The question remains: how can the Church put this mercy into practice in the midst of so many challenges and crises assailing us each day? In the Pope’s own words, “In order for this to happen, it is necessary to go out. To go out from the churches and the parishes. To go outside and look for people where they live, where they suffer, and where they hope. I like to use the image of the field hospital to describe this church that goes out. It exists where there is combat. It is not a solid structure with all the equipment where people go to receive treatment for both small and large infirmities. It’s a mobile structure that offers First Aid and immediate care so the soldiers do not die. Mercy is the fundamental law that dwells inside the heart of every person who looks sincerely into the eyes of his brothers and sisters on the path of life. Mercy is the bridge that connects God and man, opening our hearts to a hope of being loved forever despite our sinfulness.”
Many thank that Francis coined the expression ‘field hospital.’ It’s not his expression. It’s drawn from the spiritual exercises of Ignatius of Loyola. ‘Field hospitals’ are tents set up in the midst of battle. The wounded who arrive at these emergency health stations don’t come for analyses of cholesterol levels or other such lab tests. That’s done at a later stage. Field hospital workers are trained in triage, they recognize very quickly the wounds, stop the bleeding, and initiate the process of healing; field hospitals refer patients to specialists. It is a very apt image for the Church, especially for those of you working on the front lines in parishes, chaplaincies, etc. What does life in the field hospital require of us? That we know, first of all, the many battles that are being waged: those public battles, and those less evident. We have to know about doing triage work and assess wounds and brokenness that at times are not evident to our eyes: the psychological wounds, the wounds of alienation, the wounds of sadness, the wounds of grief. Francis invites us to be warm, welcoming, and forgiving, as Jesus has modeled to us on every page of the New Testament. He reminds us day after day of his Petrine ministry and leadership of the Church, that we have a Lord and master who shared in the joy of the spouses of Cana in Galilee, and the anguish of the widow of Nain. A Lord and master who enters into the house of Jairus, touched by death, and the house of Bethany, perfumed with nard. He took upon himself illness and suffering, to the point of giving his life in ransom.

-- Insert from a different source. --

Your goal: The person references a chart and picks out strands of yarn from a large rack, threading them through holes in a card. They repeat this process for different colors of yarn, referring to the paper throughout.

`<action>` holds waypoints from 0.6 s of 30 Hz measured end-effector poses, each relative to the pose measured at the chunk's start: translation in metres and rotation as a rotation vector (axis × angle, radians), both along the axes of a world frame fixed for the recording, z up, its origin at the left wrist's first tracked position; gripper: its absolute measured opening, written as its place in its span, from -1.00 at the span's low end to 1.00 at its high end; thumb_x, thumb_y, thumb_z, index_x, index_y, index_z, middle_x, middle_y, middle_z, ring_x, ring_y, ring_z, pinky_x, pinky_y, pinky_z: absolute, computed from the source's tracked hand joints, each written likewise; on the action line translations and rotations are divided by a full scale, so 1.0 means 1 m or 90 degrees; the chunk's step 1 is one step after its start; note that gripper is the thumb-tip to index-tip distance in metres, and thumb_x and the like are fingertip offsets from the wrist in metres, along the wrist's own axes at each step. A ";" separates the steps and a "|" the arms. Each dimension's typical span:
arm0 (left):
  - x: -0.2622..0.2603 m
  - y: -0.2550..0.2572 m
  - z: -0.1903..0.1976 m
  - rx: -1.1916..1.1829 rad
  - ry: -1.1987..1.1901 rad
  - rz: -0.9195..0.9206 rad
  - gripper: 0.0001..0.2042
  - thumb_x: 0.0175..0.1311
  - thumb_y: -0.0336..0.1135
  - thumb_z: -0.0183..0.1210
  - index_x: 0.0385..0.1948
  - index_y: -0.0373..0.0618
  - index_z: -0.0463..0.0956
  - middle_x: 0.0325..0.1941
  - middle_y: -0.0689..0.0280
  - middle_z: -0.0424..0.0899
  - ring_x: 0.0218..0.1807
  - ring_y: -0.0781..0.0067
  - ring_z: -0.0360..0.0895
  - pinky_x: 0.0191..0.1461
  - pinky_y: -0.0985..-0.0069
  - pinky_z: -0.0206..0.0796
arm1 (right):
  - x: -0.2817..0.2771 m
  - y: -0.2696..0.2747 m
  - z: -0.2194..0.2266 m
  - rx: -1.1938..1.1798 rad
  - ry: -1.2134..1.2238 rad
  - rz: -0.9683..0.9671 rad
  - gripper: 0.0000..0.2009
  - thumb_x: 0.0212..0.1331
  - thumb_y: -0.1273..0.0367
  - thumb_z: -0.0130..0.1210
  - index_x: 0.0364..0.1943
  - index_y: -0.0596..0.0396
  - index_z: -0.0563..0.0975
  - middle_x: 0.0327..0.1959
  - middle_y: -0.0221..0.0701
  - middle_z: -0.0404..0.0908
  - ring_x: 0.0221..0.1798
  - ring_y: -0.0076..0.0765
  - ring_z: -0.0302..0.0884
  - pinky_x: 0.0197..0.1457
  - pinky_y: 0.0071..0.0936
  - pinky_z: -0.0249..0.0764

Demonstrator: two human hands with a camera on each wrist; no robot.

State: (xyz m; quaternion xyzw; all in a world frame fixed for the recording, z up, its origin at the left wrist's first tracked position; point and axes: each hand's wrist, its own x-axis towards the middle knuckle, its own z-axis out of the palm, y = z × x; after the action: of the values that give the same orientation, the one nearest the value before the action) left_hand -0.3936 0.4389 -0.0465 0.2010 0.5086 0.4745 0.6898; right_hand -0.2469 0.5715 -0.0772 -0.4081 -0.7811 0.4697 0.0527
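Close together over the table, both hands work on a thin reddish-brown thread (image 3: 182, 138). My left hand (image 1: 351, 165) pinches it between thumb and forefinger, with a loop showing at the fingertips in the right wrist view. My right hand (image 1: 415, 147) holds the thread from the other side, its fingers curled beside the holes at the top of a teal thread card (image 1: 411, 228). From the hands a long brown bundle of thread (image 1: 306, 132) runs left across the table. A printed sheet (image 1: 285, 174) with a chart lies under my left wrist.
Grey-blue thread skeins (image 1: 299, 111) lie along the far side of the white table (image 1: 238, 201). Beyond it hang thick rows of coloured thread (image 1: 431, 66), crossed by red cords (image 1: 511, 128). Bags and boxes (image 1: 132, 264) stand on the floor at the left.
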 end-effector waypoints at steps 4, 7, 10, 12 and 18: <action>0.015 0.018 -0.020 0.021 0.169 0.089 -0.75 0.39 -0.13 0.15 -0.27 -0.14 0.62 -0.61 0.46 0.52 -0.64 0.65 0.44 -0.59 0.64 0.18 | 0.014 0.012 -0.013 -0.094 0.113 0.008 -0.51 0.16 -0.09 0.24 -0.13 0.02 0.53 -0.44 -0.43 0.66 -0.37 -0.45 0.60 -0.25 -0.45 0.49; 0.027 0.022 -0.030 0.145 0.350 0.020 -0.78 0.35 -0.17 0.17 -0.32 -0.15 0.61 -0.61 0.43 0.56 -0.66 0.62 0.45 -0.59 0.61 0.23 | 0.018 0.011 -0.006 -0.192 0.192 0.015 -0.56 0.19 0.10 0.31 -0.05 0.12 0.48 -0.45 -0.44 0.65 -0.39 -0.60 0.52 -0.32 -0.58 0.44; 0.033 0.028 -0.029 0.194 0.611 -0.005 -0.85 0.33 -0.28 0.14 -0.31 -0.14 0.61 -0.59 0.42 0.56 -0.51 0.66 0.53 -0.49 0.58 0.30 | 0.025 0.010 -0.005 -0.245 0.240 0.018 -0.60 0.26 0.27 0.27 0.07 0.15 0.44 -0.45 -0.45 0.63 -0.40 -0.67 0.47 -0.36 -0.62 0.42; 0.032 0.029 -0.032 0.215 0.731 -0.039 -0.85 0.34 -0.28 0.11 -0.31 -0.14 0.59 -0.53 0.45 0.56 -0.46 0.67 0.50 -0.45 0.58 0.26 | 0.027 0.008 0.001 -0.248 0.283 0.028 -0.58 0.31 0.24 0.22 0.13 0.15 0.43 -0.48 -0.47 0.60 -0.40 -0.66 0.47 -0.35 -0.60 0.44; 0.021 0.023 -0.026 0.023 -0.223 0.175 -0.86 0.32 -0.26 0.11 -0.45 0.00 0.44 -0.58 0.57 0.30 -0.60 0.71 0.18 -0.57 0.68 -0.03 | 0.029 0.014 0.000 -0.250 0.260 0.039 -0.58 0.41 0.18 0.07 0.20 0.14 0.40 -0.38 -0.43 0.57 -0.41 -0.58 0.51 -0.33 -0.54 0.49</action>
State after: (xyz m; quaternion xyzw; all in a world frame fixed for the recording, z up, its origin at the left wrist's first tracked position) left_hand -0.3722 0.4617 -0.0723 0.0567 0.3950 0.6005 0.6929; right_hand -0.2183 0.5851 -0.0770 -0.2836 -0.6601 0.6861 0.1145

If we proclaim to be followers of Christ and to be his priests and ministers, we have to go where Jesus went. We have to take upon ourselves, like the good Samaritan, the man we encounter along the road, the one we encounter in seeking the lost sheep. To be like Jesus we have to be close to people. Francis invites us to eat with tax collectors and with sinners. He wants us to forgive the woman caught in adultery, while admonishing her at the same time to sin no more. He wants us to welcome and respect foreigners and refugees, even those who are enemies or potential threats. And above all, the plea has been consistent: stop judging. He’s spoken simply, powerfully, and beautifully about returning to a lost unity, a desire to achieve a missing fullness, a desire to witness to the beauty and the love of Christ.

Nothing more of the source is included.